Al Chiara affollato incontro con D’Avenia, nuovo guru dei teenager

Lo scrittore D’Avenia ieri sera al Premio Chiara

Pubblico di teenagers da record, ieri sera a Villa Recalcati, per l’incontro con lo scrittore Alessandro D’Avenia, uno degli ultimi appuntamenti del Premio Chiara-Festival del racconto edizione 2012. Una folla di ragazzi, genitori, insegnanti ha gremito la sala di Villa Recalcati già un’ora prima dell’inizio dell’incontro. Il tam tam ha funzionato tra i ragazzi e gli organizzatori si attendevano una massiccia partecipazione grazie ai messaggi di posta elettronica e le telefonate che hanno chiesto per giorni e giorni informazioni e hanno confermato le presenze. Così, in maniera lungimirante, Bambi Lazzati e Romano Oldrini, i due mentori del Chiara, hanno presdisposto altri spazi collegati via video con la sala principale dove interveniva lo scrittore e in cui non era più possibile entrare. Non volava una mosca, con ragazzi seduti a terra che prendevano appunti in religioso silenzio.
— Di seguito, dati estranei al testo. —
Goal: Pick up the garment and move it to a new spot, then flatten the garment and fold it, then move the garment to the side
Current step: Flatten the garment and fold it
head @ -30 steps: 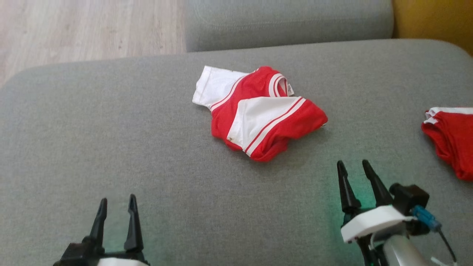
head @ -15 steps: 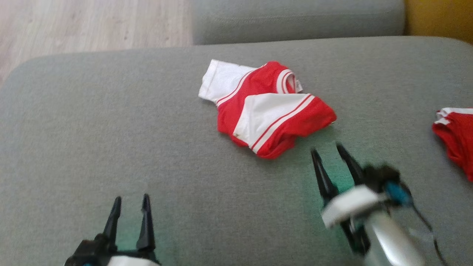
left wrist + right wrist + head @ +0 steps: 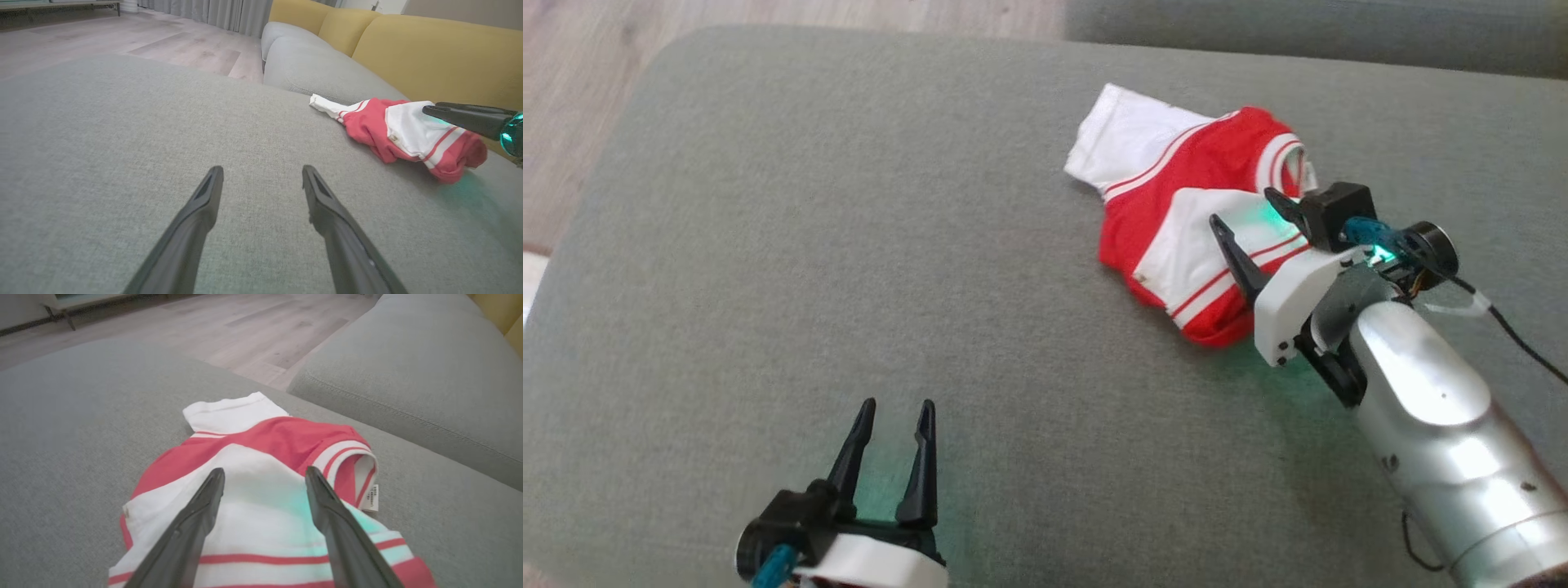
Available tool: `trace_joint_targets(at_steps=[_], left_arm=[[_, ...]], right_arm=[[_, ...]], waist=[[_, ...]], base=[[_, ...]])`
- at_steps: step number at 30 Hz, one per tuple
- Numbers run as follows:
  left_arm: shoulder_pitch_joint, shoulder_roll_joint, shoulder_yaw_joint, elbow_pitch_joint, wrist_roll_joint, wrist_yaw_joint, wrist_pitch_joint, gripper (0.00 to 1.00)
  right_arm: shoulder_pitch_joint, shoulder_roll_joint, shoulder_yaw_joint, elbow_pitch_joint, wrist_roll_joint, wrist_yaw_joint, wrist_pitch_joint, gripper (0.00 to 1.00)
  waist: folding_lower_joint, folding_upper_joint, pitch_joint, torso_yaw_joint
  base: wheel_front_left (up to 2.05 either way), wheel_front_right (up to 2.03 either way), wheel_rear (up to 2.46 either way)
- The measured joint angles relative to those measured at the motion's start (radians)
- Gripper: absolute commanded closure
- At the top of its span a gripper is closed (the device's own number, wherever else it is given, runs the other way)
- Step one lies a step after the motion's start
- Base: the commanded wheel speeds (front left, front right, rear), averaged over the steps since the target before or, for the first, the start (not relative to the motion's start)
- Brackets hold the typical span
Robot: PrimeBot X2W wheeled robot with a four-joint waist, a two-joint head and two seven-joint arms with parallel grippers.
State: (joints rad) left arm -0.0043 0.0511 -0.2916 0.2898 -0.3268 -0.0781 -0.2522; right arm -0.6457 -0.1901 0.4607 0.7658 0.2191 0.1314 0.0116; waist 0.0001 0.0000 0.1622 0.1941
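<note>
A red and white garment [image 3: 1176, 196] lies crumpled on the grey sofa cushion [image 3: 849, 245], toward the upper right of the head view. My right gripper [image 3: 1245, 214] hovers over its near right part, open, fingers spread above the white sleeve panel [image 3: 261, 498] with nothing between them. The garment [image 3: 265, 457] spreads under those fingers in the right wrist view, its collar and label at the right. My left gripper [image 3: 894, 408] stands open low over bare cushion at the lower left, well apart from the garment [image 3: 392, 126].
Wooden floor [image 3: 572, 98] lies beyond the cushion's left and far edge. A second grey cushion [image 3: 408, 367] sits behind the garment. Yellow sofa backs [image 3: 429, 57] rise at the far side. Wide bare cushion lies left of the garment.
The head camera has swung, shifting the whole picture. My right gripper has advanced from short of the garment to above its near right part. The left gripper stays open over the cushion.
</note>
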Motion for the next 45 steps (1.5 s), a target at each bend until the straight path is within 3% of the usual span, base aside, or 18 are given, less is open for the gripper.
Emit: trace_joint_targets(at_steps=[16,17,18,22,28,34,39,45], left_arm=[[-0.038,0.0,-0.033,0.011,-0.017,0.007,0.0,0.0],[-0.039,0.0,-0.033,0.012,-0.017,0.007,0.0,0.0],[-0.039,0.0,-0.033,0.013,-0.017,0.007,0.0,0.0],[-0.039,0.0,-0.033,0.016,-0.017,0.007,0.0,0.0],[-0.037,0.0,-0.03,0.028,-0.017,0.006,0.0,0.0],[-0.027,0.0,-0.03,0.032,-0.017,-0.003,0.0,0.0],[0.0,0.0,-0.031,0.038,-0.016,-0.011,0.0,0.0],[0.043,0.0,-0.026,0.052,-0.012,-0.015,0.0,0.0]], right_arm=[[-0.135,-0.018,0.156,0.114,0.036,0.0,0.017,0.0],[-0.135,-0.018,0.166,0.122,0.044,0.0,0.024,0.61],[-0.135,-0.018,0.176,0.128,0.056,0.0,0.03,1.0],[-0.135,-0.019,0.195,0.131,0.09,0.0,-0.002,1.0],[-0.165,-0.018,0.196,0.077,0.118,0.0,-0.198,1.0],[-0.284,0.03,0.17,-0.092,0.136,0.0,-0.261,1.0],[-0.397,0.094,0.068,-0.29,0.118,0.0,-0.267,1.0],[-0.455,0.082,-0.055,-0.252,-0.004,0.0,-0.27,1.0]], waist=[[-0.0001,0.0,0.044,0.026],[-0.0001,0.0,0.043,0.026],[-0.0001,0.0,0.043,0.026],[-0.0001,0.0,0.041,0.025],[-0.0001,0.0,0.017,0.026],[-0.0002,0.0,-0.028,0.046],[-0.0002,0.0,-0.057,0.093],[-0.0003,0.0,-0.085,0.152]], base=[[0.0,0.0,0.0],[0.0,0.0,0.0],[0.0,0.0,0.0],[0.0,0.0,0.0],[0.0,0.0,0.0],[0.0,0.0,0.0],[0.0,0.0,0.0],[0.0,0.0,0.0]])
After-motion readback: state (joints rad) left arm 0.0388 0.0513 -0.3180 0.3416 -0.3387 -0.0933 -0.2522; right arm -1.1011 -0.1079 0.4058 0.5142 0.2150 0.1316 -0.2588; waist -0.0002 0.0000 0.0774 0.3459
Ma perchè questa folla di adolescenti, spesso accompagnati da mamma e papà, quando non addirittura dagli insegnanti? Certo, non ci troviamo di fronte ad Ammaniti o a Baricco da un punto di vista letterario, ma neppure a Moccia. D’Avenia è un insegnante (ha la cattedra nel triennio delle superiori), e parla molto del rapporto tra insgnante e allievi, attingendo alla sua esperienza. Lo fa in maniera pacata, serenamente, capace – con il linguaggio semplice e immediato – di mettersi sulla stessa lunghezza d’onda dei ragazzi. Non gli manca poi una bella presenza, che in questi casi non guasta mai. Tra i personaggi evocati ieri sera davanti alla sala affollata, il grande don Pino Puglisi, che lo scrittore ha conosciuto e da cui è stato influenzato profondamente.

Tra le note varesine della serata, il fatto che il best seller di D’Avenia, “Bianca come il latte, rossa come il sangue”, è stato tradotto in immagini dal regista varesino Giacomo Campiotti.